Indian Bank reported earnings growth of 13.5% yoy during 1QFY2013. Earnings growth came in higher despite moderate 7.6% yoy growth in pre provisioning profits, as improvement in asset quality led to decline in provisioning expenses by 17.7% on a yoy basis.
NIMs improve sequentially; Asset quality reverts back: During 1QFY2013, advances for the bank grew at a moderate pace of 13.8% yoy, mainly aided by strong growth in the agri segments and the overseas book. Despite 12.5% yoy growth witnessed in savings deposits, growth in the low-cost CASA franchise moderated to 8.8% yoy, due to 6.4% yoy decline in current deposits in-line with sectoral trends. The bank's yield on advances improved by 39bp qoq to 11.3% (lower in 4QFY2012 due to impact of interest reversal of Rs.151cr), while cost of deposits was also higher by 23bp qoq to 7.0%, leading to a 14bp sequential improvement in reported NIM to 3.3%. Non-interest income (excluding treasury) remained almost flat on a yoy basis to Rs.200cr.
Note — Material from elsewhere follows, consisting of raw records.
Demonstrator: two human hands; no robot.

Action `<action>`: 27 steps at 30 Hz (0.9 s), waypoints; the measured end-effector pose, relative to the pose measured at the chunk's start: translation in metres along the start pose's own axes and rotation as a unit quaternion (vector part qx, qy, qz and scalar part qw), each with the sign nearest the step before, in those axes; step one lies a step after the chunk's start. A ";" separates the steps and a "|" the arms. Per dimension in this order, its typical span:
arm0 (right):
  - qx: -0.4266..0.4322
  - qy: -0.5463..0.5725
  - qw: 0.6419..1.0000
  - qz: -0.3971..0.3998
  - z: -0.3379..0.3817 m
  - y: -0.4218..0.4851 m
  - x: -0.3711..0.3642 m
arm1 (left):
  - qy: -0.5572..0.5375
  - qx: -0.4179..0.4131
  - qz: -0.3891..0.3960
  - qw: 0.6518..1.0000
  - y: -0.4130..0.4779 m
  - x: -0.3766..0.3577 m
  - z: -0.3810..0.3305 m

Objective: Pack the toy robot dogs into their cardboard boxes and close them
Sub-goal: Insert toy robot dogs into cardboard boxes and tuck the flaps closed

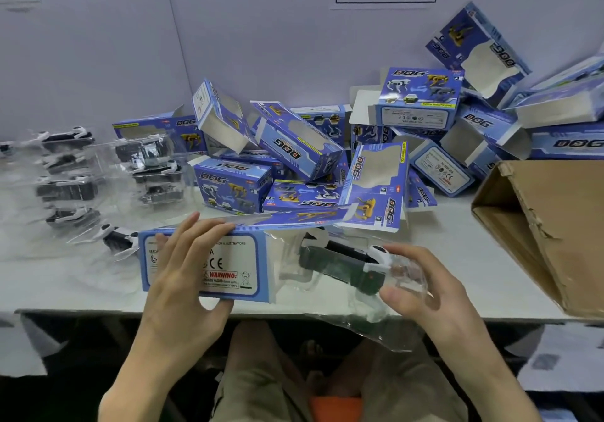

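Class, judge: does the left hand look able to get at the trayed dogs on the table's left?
Probably yes: the trayed dogs lie uncovered with nothing blocking the way. But the left hand grips a box, so it must let go first.

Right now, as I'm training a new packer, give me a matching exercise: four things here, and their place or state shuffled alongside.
1 left hand
2 right hand
3 brown carton
4 empty blue boxes

A on its side, far right
B heaped by the wall
C grips the warning-label box
D holds the toy dog

Pairs: 1-C, 2-D, 3-A, 4-B
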State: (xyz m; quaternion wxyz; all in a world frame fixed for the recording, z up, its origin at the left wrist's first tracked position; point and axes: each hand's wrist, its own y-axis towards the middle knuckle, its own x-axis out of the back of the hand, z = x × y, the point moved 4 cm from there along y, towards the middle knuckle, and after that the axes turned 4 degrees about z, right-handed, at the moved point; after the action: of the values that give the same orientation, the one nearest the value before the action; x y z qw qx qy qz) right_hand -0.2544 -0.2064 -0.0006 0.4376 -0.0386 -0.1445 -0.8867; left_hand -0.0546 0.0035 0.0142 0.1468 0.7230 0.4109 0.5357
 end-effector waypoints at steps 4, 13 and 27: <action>-0.014 -0.010 1.000 0.023 -0.004 0.002 -0.001 | -0.010 -0.016 0.047 0.999 0.000 -0.007 -0.008; 0.068 0.194 0.979 -0.006 -0.008 0.021 -0.003 | -0.037 0.029 0.002 0.999 -0.001 -0.031 -0.002; 0.055 0.238 0.946 -0.213 -0.029 0.017 0.031 | -0.318 0.189 -0.093 0.924 0.005 -0.092 0.004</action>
State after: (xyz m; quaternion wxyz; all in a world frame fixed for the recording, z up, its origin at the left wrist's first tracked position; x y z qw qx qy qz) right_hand -0.2585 -0.2482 -0.0190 0.2615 0.2296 -0.0891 -0.9333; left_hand -0.0567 -0.0683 -0.0442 0.1795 0.8281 0.5019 0.1736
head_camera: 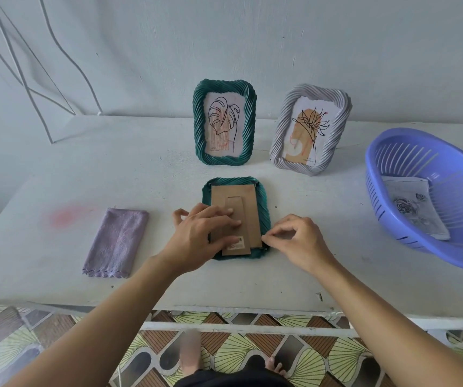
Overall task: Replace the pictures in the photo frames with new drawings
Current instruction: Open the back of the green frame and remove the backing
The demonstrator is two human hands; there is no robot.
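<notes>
White table (57, 169), blue basket (459, 169) at right holding a rose drawing (412, 208), green frame (224, 122) and grey frame (310, 129) upright behind, face-down frame (265, 208) at centre, purple cloth (117, 241) left, left hand (202, 236) pressing flat-fingered on its cardboard back (230, 195), right hand (297, 241) pinching its near-right corner

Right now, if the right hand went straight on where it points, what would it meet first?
The right hand points left into the face-down green frame, at the corner of its cardboard backing; beyond that, probably the left hand resting on it.
</notes>
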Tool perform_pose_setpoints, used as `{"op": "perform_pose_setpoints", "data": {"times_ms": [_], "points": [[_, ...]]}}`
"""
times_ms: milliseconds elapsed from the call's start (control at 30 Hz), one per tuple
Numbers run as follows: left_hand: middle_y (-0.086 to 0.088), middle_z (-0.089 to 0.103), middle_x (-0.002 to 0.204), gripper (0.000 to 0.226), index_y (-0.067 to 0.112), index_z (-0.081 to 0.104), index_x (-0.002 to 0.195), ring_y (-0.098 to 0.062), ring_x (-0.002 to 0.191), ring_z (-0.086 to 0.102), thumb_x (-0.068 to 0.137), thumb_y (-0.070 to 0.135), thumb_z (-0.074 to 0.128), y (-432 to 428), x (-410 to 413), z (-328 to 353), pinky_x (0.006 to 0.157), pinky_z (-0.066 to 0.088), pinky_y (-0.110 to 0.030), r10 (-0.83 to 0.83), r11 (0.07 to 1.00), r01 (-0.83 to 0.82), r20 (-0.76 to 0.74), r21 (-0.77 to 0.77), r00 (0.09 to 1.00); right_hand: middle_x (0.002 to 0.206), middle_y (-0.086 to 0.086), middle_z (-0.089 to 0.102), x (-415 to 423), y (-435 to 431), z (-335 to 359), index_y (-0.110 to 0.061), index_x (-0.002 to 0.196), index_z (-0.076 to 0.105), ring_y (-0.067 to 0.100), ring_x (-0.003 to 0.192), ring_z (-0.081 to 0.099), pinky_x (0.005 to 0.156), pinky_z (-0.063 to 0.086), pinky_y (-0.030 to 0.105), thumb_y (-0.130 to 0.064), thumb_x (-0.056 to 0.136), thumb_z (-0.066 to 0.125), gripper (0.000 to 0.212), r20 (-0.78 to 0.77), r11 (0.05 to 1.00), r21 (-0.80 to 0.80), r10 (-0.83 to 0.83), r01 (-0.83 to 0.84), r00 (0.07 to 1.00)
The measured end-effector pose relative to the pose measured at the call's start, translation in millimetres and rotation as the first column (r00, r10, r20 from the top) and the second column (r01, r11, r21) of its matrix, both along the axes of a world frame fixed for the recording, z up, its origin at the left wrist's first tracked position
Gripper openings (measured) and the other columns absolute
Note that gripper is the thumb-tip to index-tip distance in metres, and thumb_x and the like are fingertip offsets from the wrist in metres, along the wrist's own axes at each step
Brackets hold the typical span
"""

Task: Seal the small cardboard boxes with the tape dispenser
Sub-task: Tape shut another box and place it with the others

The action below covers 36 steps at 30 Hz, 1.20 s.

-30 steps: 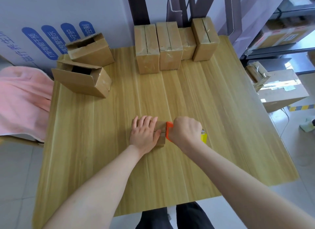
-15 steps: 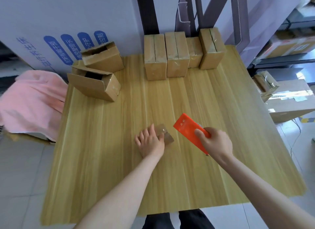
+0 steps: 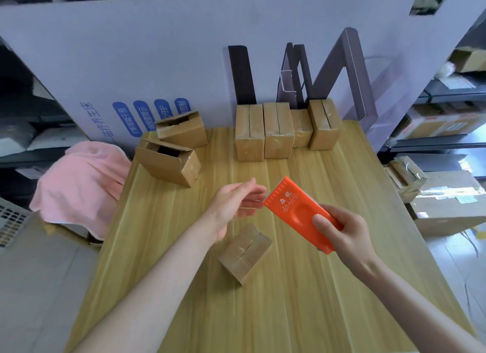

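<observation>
Brown cardboard box [image 3: 246, 253] lies askew near centre of wood-grain table [image 3: 302, 313], glossy tape over top flaps. Beyond it, right hand [image 3: 347, 229] grips orange plastic dispenser [image 3: 302, 213] with thumb and curled fingers: flat, oval dent, toothed far end, gold print unreadable. Left hand [image 3: 236, 203]: fingers straight, close together, tips beside teeth. Further back: two open boxes [image 3: 168, 161] left, four taped boxes [image 3: 278, 130] in row. White panel [image 3: 157, 63], blue Chinese lettering.

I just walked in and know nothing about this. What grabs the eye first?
The bright orange tape dispenser, gripped in the right hand above the middle of the table, with the open left hand reaching to its front end. Just below them lies a small box; a row of boxes stands at the far edge, and a pink cloth lies off to the left.
</observation>
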<state>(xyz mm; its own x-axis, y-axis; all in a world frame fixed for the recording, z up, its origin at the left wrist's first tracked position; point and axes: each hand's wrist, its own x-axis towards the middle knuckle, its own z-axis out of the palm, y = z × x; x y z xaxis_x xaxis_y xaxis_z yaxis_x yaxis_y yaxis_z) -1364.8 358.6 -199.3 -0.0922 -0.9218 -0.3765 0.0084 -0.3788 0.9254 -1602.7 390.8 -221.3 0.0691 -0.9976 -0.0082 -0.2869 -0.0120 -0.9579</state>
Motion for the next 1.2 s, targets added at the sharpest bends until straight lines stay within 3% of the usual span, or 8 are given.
{"op": "perform_pose_setpoints", "data": {"times_ms": [200, 333, 467, 600, 833, 933, 1067, 1200], "points": [[0.0, 0.075, 0.096, 0.019, 0.014, 0.074, 0.1, -0.009, 0.09, 0.068, 0.092, 0.026, 0.062, 11.3, 6.8, 28.6, 0.079, 0.052, -0.026, -0.056, 0.987, 0.072, 0.11, -0.147, 0.992, 0.062, -0.008, 0.068, 7.4, 2.2, 14.1, -0.025, 0.092, 0.072, 0.003, 0.052, 0.058, 0.048, 0.042, 0.016, -0.051, 0.071, 0.063, 0.034, 0.039, 0.998, -0.052, 0.031, -0.029, 0.999], [0.003, 0.074, 0.091, 0.017, 0.017, 0.074, 0.098, -0.006, 0.084, 0.067, 0.092, 0.027, 0.06, 13.4, 11.8, 33.5, 0.071, 0.051, -0.02, -0.061, 0.99, 0.071, 0.083, -0.125, 0.995, 0.063, 0.0, 0.067, 13.8, 4.4, 21.8, -0.028, 0.091, 0.073, 0.014, 0.054, 0.06, 0.049, 0.044, 0.027, -0.038, 0.077, 0.066, 0.019, 0.078, 0.997, -0.048, 0.064, -0.061, 0.995], [0.002, 0.073, 0.088, 0.034, 0.017, 0.073, 0.1, -0.006, 0.08, 0.065, 0.076, 0.041, 0.067, 15.4, 11.9, 35.8, 0.068, 0.05, -0.019, -0.065, 0.995, 0.066, 0.015, -0.073, 0.998, 0.063, 0.002, 0.068, 18.8, 6.6, 26.6, -0.021, 0.094, 0.074, 0.018, 0.054, 0.061, 0.052, 0.046, 0.033, -0.035, 0.078, 0.064, 0.023, 0.119, 0.996, -0.024, 0.086, -0.084, 0.989], [0.003, 0.072, 0.081, 0.035, 0.016, 0.073, 0.092, -0.007, 0.076, 0.063, 0.065, 0.038, 0.073, 14.0, 15.0, 36.4, 0.071, 0.051, -0.021, -0.049, 0.998, 0.048, -0.029, -0.032, 0.998, 0.063, 0.005, 0.068, 23.4, 9.2, 29.4, -0.019, 0.093, 0.074, 0.018, 0.052, 0.06, 0.052, 0.046, 0.035, -0.034, 0.078, 0.064, 0.024, 0.143, 0.993, -0.013, 0.115, -0.115, 0.983], [0.001, 0.07, 0.074, 0.007, 0.013, 0.069, 0.083, -0.008, 0.07, 0.061, 0.084, 0.019, 0.071, 8.2, 21.9, 40.4, 0.071, 0.05, -0.022, -0.081, 0.997, 0.081, 0.027, 0.011, 0.996, 0.065, 0.007, 0.068, 25.9, 10.6, 31.4, -0.02, 0.093, 0.074, 0.018, 0.054, 0.061, 0.049, 0.044, 0.028, -0.034, 0.077, 0.065, 0.024, 0.121, 0.989, -0.041, 0.144, -0.14, 0.982], [0.001, 0.069, 0.074, 0.009, 0.011, 0.068, 0.085, -0.008, 0.068, 0.061, 0.083, 0.02, 0.07, 8.5, 23.2, 43.2, 0.07, 0.05, -0.021, -0.092, 0.995, 0.092, 0.008, 0.03, 0.996, 0.064, 0.011, 0.064, 27.1, 10.6, 32.3, -0.017, 0.09, 0.074, 0.014, 0.055, 0.056, 0.048, 0.041, 0.025, -0.033, 0.077, 0.065, 0.023, 0.1, 0.986, -0.077, 0.158, -0.151, 0.982], [-0.001, 0.069, 0.075, 0.029, 0.011, 0.068, 0.085, -0.012, 0.072, 0.061, 0.066, 0.032, 0.074, 10.1, 23.5, 46.3, 0.078, 0.048, -0.028, -0.083, 0.996, 0.083, 0.009, 0.026, 0.997, 0.065, 0.002, 0.064, 27.4, 11.3, 32.5, -0.021, 0.088, 0.074, 0.009, 0.057, 0.055, 0.05, 0.04, 0.019, -0.032, 0.076, 0.065, 0.018, 0.096, 0.984, -0.094, 0.161, -0.152, 0.982], [-0.001, 0.066, 0.072, 0.011, 0.011, 0.066, 0.083, -0.013, 0.069, 0.057, 0.087, 0.021, 0.066, 10.5, 19.8, 43.6, 0.074, 0.046, -0.028, -0.073, 0.997, 0.073, 0.106, 0.004, 0.992, 0.066, 0.002, 0.065, 30.1, 12.2, 31.7, -0.026, 0.088, 0.073, 0.008, 0.058, 0.056, 0.05, 0.041, 0.02, -0.031, 0.076, 0.066, 0.015, 0.106, 0.98, -0.112, 0.179, -0.168, 0.978]]}}
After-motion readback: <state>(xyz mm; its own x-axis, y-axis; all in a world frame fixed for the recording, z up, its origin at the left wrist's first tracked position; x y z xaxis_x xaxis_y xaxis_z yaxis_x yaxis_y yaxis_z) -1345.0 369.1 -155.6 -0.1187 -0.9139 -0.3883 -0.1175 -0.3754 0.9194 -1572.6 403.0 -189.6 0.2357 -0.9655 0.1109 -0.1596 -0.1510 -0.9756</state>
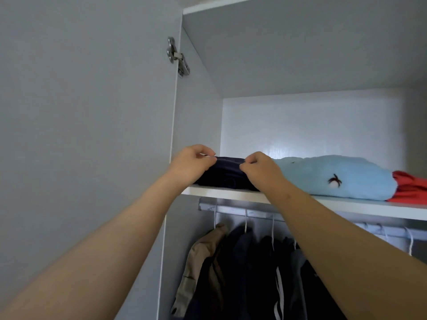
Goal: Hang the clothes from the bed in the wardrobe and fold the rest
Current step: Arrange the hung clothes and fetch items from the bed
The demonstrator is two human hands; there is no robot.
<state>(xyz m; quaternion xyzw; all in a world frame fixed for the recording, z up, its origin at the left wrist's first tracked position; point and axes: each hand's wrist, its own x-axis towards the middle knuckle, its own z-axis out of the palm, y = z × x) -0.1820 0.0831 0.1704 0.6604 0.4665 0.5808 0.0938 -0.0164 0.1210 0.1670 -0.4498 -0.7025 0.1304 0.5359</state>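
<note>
- Item under handling: folded dark garment [227,175], lying at the left end of the wardrobe's upper shelf [231,192], close to the front edge
- Left hand [191,163]: fingers [206,151] curled narrow, tips closed on the garment's top left fold
- Right hand [262,169]: fingers [250,158] likewise curled in, pinching the top right fold; the two hands sit near each other across the pile
- Neighbours on the same shelf: a light blue garment [335,176] just beside the dark one on its right, and a red garment [409,188] beyond that
- Below the shelf: a rail [231,210] carrying hung clothes [242,262]; the hinge [178,57] and open door [80,135] are to the left
- Handling judgement: soft, limp and light cloth, not fragile; it will sag and unfold if lifted by the top layer alone
- Recommended hold: both hands at opposite sides, under or around the whole stack rather than the upper fold, or flat pressure from above to slide it back
- Risk noted: the shelf face looks smooth, so the pile may slide forward off the edge; a push to the right would crowd the blue garment
</note>
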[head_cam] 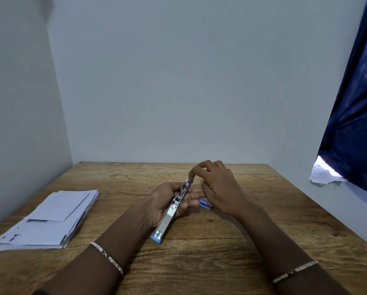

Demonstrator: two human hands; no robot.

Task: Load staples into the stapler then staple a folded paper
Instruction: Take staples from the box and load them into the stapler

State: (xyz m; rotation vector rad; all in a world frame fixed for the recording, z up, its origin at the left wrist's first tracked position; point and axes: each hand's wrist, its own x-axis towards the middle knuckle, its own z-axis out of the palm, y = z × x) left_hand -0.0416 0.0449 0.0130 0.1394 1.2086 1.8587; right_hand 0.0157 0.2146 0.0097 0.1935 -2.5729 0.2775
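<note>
Gripping the stapler in our left hand over the grained wooden table, we touch its far tip with the curled fingers of our right hand; whether they pinch staples we cannot tell. A brittle strip may snap or jam if it enters the narrow channel crooked. The stapler is long, shiny metal with blue plastic ends; the small staple box lies beside it.

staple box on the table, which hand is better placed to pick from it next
Right. The right hand sits just above the staple box, one fingertip on the far end of the stapler; the left hand is busy gripping it.
</note>
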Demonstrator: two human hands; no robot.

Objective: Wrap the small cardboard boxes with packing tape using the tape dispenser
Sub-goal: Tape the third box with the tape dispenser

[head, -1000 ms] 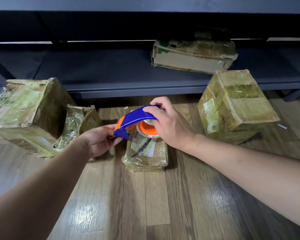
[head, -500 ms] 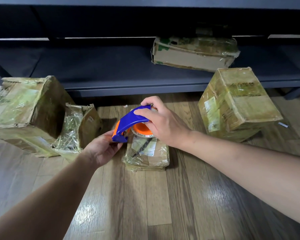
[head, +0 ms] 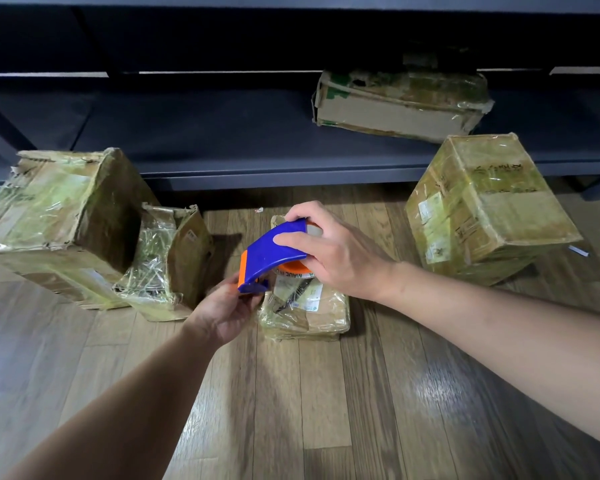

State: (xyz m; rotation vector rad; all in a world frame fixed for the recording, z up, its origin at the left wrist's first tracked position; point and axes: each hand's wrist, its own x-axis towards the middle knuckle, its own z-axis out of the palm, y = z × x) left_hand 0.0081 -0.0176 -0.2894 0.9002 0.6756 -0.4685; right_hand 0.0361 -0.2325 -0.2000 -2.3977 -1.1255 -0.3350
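While both hands [head: 227, 311] [head: 340, 261] grip one tape dispenser [head: 274, 254] | five boxes [head: 59, 216] [head: 177, 261] [head: 312, 306] [head: 489, 202] [head: 399, 105] | one on shelf [head: 222, 133]

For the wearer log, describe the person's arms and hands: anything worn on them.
Both arms are bare as far as the frame shows: no sleeve on the left forearm or right forearm. The left hand and right hand wear no gloves, and no ring, watch or bracelet shows.
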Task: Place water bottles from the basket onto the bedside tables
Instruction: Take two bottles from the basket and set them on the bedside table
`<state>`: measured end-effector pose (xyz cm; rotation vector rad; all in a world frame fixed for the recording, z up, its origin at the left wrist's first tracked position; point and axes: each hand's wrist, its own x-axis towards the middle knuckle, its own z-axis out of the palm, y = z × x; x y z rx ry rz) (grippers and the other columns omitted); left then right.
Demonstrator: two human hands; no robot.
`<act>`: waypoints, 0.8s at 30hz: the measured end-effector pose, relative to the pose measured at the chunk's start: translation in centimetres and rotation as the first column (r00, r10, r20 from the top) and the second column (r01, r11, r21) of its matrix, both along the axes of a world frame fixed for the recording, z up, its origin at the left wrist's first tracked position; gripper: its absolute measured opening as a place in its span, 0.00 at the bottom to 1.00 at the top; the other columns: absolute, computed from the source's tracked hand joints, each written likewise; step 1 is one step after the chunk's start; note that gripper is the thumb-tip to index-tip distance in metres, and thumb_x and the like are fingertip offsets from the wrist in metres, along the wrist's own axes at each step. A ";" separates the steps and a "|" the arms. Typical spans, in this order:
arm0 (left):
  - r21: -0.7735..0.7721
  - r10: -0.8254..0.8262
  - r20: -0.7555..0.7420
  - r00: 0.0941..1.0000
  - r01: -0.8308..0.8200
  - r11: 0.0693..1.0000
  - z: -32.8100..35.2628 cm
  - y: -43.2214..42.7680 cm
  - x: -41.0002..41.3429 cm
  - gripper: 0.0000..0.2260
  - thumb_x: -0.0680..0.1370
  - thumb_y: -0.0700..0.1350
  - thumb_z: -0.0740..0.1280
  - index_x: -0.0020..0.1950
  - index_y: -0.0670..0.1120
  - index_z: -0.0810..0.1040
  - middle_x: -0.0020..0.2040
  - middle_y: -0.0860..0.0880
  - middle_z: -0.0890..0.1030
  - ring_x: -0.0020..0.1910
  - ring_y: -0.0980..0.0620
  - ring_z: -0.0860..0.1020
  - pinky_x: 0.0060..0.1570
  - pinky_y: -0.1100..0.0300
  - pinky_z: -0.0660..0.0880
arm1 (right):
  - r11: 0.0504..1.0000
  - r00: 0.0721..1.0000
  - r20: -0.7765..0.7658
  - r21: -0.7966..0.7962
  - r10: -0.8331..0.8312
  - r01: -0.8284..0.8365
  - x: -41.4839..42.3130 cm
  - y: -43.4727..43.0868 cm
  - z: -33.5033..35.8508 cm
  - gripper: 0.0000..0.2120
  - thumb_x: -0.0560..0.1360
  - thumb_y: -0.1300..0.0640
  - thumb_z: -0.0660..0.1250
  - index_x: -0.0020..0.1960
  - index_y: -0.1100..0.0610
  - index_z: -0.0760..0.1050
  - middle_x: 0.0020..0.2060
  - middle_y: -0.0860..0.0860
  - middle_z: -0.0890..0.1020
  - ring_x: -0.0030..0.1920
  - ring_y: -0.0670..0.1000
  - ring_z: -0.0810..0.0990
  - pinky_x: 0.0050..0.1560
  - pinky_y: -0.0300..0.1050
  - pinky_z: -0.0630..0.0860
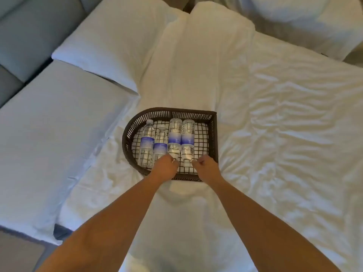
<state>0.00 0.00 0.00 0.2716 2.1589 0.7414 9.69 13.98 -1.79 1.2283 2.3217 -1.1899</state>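
Note:
A dark brown wicker basket (214, 134) sits on the white bed, holding several clear water bottles with blue labels lying side by side. The leftmost bottle (147, 144) and its neighbour (160, 144) point their caps away from me. The two right bottles (174, 137) (188, 138) point their necks toward me. My left hand (164, 166) hovers over the basket's near rim, fingers curled against the neck of the third bottle. My right hand (206, 167) is curled just right of the fourth bottle's neck. Whether either hand grips anything is unclear. No bedside table is in view.
White pillows (110, 48) (49, 138) lie to the left against a grey padded headboard (23, 36). Another pillow (212, 46) lies beyond the basket. Rumpled white sheet (284, 124) spreads to the right. A strip of floor (17, 252) shows at bottom left.

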 end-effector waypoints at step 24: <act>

Recoveries from written-off accounts were strong at Rs.32cr compared to Rs.19cr in 1QFY2012. Key highlight was that the bank's asset quality improved substantially on a sequential basis during 1QFY2013 (after a very poor performance in 4QFY2012), with both gross and net NPAs levels declining on a sequential basis. Annualized slippage ratio came in at 1.0%, substantially lower from 5.5% registered in 4QFY2012. The banks' PCR improved sequentially by 495bp and stood at comfortable 75.1%. During the quarter, the bank's restructured ~Rs.1,507cr worth of advances taking its outstanding restructured book to ~Rs.9,918cr. Growth in restructured book was mainly contributed by restructuring of ~Rs.1,067cr worth of loans to Rajasthan discoms. The bank expects further ~Rs.500cr worth of restructuring to be in pipeline.
Outlook and valuation: The stock currently trades at 0.7x FY2014E ABV, below its eight-year trading range (0.8x-1.3x) and median of 1.0x. However, in our view, upsides are likely to be lower than peers as we remain circumspect on the bank's high RoAs and remain cautious on its asset quality. Hence, we recommend a Neutral rating on the stock.